In quasi tutti i Paesi del mondo il rapporto fra le spese pubbliche ed il reddito nazionale è aumentato vertiginosamente nel corso del XX secolo e lo stesso vale per la pressione tributaria. Come altra volta ricordato, nel 1900 la spesa pubblica assorbiva il 10% del pil, nel 2000 ne portava via la metà. L’incidenza sul reddito delle spese pubbliche è aumentata di ben cinque volte in un secolo. La spiegazione del fenomeno è semplice ed è stata magistralmente illustrata da Anthony de Jasay, il massimo filosofo sociale vivente, nel suo capolavoro The State. L’autore analizza in modo rigoroso ed ineccepibile le ragioni per le quali lo Stato ha una tendenza ad espandersi ininterrottamente; pessimisticamente, l’ultimo capitolo del suo libro è intitolato ”la piantagione”, una situazione in cui saremo tutti di proprietà dello Stato. Fintantoché i politici useranno i nostri soldi ”per fare del bene”, nella convinzione che l’operazione sia utile ad acquisire loro consenso, la spesa pubblica e le tasse continueranno a crescere senza sosta. A nulla, secondo de Jasay, valgono i vincoli costituzionali perché «una cintura di castità con la chiave a portata di mano può solo ritardare ma non impedire che le cose riprendano il loro corso naturale».
L’esistenza di Paesi con regimi fiscali favorevoli è, quindi, straordinariamente importante per i cittadini di tutti gli altri Paesi perché rappresenta un efficace deterrente alla loro propensione di tartassare i contribuenti. Intendo dire che la concorrenza costituisce sempre il meccanismo più efficace di contenimento e controllo del potere. Se il numero di venditori è elevato, nessuno di loro può strafare perché sa che i suoi clienti si rivolgeranno a venditori meno esosi. Se gli acquirenti sono molti, nessuno di essi può sfruttare il venditore imponendogli prezzi da confisca; se ci provasse, quello si rivolgerebbe ad un altro acquirente meno avaro. Se c’è concorrenza di politiche fiscali, nessuno Stato può esagerare perché sa che i suoi contribuenti andranno in Paesi meno ingordi o facendo emigrare i propri capitali.

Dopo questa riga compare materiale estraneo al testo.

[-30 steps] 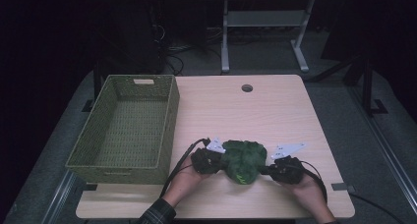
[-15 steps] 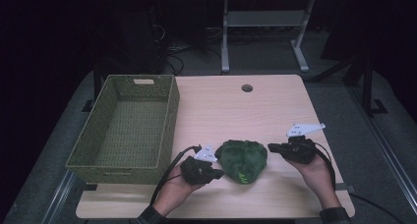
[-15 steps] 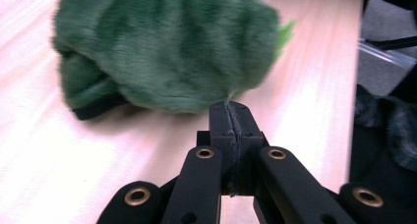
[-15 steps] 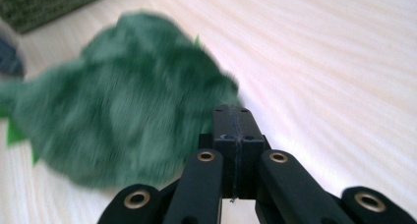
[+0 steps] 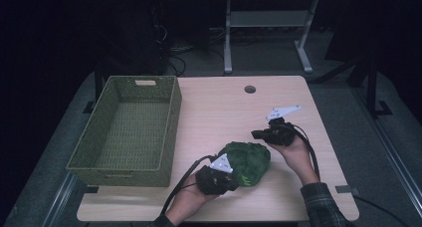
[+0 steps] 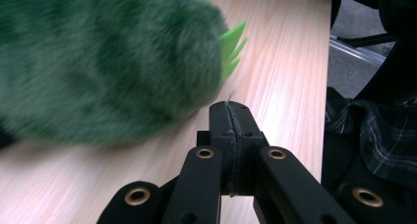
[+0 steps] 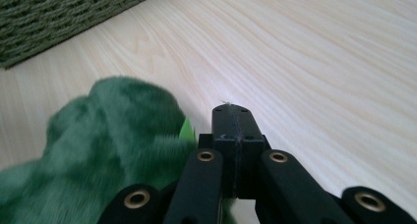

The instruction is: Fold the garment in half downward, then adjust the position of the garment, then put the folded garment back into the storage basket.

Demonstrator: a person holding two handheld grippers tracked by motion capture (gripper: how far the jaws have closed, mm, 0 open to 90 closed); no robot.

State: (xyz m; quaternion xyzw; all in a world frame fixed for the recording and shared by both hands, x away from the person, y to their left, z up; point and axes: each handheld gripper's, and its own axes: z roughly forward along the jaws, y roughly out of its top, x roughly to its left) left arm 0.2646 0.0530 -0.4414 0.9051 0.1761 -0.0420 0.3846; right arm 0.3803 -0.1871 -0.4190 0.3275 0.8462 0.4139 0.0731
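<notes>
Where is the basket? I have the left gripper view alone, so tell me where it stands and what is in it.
Observer: The green woven basket stands at the left edge of the table, left of the green plush toy, and nothing is in it.
Operator: Now report the right gripper.
Observer: The right gripper is held at the toy's far right side, its jaws shut on nothing.
Operator: Check my left gripper from above.
Observer: The left gripper is at the toy's near left side, jaws shut, with no plush between them.
</notes>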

per queste ragioni che, trovandomi così in dissenso col mio amico Mario Monti, mi sono sempre opposto alla armonizzazione fiscale in Europa. Quella armonizzazione si sarebbe anzitutto realizzata innalzando le aliquote più basse per uniformarle a quelle più alte, con conseguente aumento della fiscalità in tutta l’Unione Europea. Non solo, ma un’Europa nella quale tutti i Paesi avessero lo stesso regime fiscale sarebbe priva di concorrenza fra sistemi tributari e quindi sprovvista di quel vincolo agli abusi del fisco che solo la concorrenza fra politiche tributarie diverse può garantire. Per questo, l’accanimento dei grandi del mondo contro i ”paradisi fiscali” mi preoccupa: se scomparissero saremmo alla mercé delle propensioni spenderecce dei politici i quali, come i neonati, sono dotati di appetiti insaziabili da un lato e totale mancanza di responsabilità dall’altro! E sorvolo sul fatto che nessuna persona sensata, potendo scegliere, preferirebbe vivere in un inferno anziché in un paradiso fiscale.